Distributed Computing Meets Game Theory:

Robust Mechanisms for Rational Secret Sharing and Multiparty Computation

 

Joe Halpern

Cornell University

 

Monday  Sept. 4, 2006

4:00 PM, 655 Rhodes Hall

 

 

Abstract: Traditionally, work on secret sharing and multiparty function computation in the cryptography community, just like work in distributed computation, has divided the agents into "good guys" and "bad guys". The good guys follow the protocol; the bad guys do everything in their power to make sure it does not work. By way of contrast, game theory has focused on ``rational'' agents, who try to maximize their utilities. Here I try to combine these viewpoints, focusing on two key problems in cyrptography: secret sharing and multiparty computation.
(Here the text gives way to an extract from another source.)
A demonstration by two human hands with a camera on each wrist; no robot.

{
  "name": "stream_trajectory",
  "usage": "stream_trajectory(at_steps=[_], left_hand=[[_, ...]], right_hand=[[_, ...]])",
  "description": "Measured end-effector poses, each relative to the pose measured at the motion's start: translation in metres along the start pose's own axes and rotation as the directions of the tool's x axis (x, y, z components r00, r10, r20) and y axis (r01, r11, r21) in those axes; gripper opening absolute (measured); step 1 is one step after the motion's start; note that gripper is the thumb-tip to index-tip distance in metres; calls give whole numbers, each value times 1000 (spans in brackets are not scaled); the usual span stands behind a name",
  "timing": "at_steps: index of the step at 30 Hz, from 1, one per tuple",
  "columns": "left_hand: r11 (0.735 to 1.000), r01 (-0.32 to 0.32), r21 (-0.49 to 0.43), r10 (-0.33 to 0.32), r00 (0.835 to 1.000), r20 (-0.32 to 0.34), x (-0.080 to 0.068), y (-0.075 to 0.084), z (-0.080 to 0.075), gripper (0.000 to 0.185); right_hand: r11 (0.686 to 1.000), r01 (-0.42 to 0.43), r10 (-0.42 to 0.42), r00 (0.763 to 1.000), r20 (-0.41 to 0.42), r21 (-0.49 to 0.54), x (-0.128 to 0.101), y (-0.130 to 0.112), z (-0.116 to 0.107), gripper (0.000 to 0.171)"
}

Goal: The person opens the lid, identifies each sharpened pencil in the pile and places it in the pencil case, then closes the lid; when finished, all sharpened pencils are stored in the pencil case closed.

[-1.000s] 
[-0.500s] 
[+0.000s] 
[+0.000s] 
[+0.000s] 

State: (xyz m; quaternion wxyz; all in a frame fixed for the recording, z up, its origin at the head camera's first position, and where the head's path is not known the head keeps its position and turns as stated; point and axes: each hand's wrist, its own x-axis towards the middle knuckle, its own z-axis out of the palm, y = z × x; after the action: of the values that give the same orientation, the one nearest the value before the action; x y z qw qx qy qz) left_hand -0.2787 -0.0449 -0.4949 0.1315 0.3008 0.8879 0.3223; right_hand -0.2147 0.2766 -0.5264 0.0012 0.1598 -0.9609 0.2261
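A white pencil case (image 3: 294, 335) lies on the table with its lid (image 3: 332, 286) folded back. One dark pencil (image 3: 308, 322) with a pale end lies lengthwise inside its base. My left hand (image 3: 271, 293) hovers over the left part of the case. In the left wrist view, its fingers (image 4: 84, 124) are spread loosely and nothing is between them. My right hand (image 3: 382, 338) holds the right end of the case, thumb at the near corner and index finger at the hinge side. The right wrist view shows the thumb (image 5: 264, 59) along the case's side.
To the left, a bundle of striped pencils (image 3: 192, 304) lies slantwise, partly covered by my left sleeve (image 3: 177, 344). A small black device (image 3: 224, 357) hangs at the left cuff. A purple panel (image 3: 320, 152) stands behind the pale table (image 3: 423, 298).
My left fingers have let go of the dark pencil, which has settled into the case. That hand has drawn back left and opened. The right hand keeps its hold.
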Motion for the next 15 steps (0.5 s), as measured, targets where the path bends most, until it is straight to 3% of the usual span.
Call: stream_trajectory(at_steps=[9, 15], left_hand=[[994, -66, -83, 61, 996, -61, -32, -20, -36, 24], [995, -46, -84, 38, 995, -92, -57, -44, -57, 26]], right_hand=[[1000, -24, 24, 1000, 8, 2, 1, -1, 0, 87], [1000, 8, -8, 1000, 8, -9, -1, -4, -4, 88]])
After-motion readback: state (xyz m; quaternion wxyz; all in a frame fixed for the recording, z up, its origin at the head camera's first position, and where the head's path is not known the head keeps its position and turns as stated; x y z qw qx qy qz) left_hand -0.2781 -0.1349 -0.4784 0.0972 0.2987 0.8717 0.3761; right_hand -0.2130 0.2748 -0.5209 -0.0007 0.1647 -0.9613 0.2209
Roughly speaking, m out of n secret sharing allows someone to give "shares" of a secret to n other players so that any m of them can reconstruct the secret. Implicitly, we are assuming that there are m "good" agents, who will cooperate, and n-m "bad" agents who may not. But what if instead we assume that all agents are rational: they prefer getting the secret to not getting the secret but, secondarily, prefer that as few as possible of the other agents get it. Vanessa Teague and I showed that (1) there is no fixed-length secret-sharing protocol for rational agents that survives iterated deletion of weakly dominated strategies, and (2) there is a randomized protocol for secret sharing that survives iterated deletion, and runs in expected constant number of rounds. We then proved analogous results for multiparty computation: the problem of computing some function of individual agents' inputs without revealing any information about the inputs. More recently, Ittai Abraham, Danny Dolev, and Rica Gonen, and I considered what happens if we allow not just one agent to defect (as is the case in Nash equilibrium) but we allow up to k agents to defect. We showed that such k-resilient Nash equilibria exist for secret sharing and multiparty computation. We further extended these results so that they hold even in the presence for up to t players with "unexpected" utilities, who might not act the way you expect. (These players can be viewed as "faulty".) Finally, we show that our techniques can be used to implement mediators; if something can be done with a mediator, then it can be done without one (under the appropriate conditions).

The talk is self-contained. No background in game theory or distributed computing will be assumed.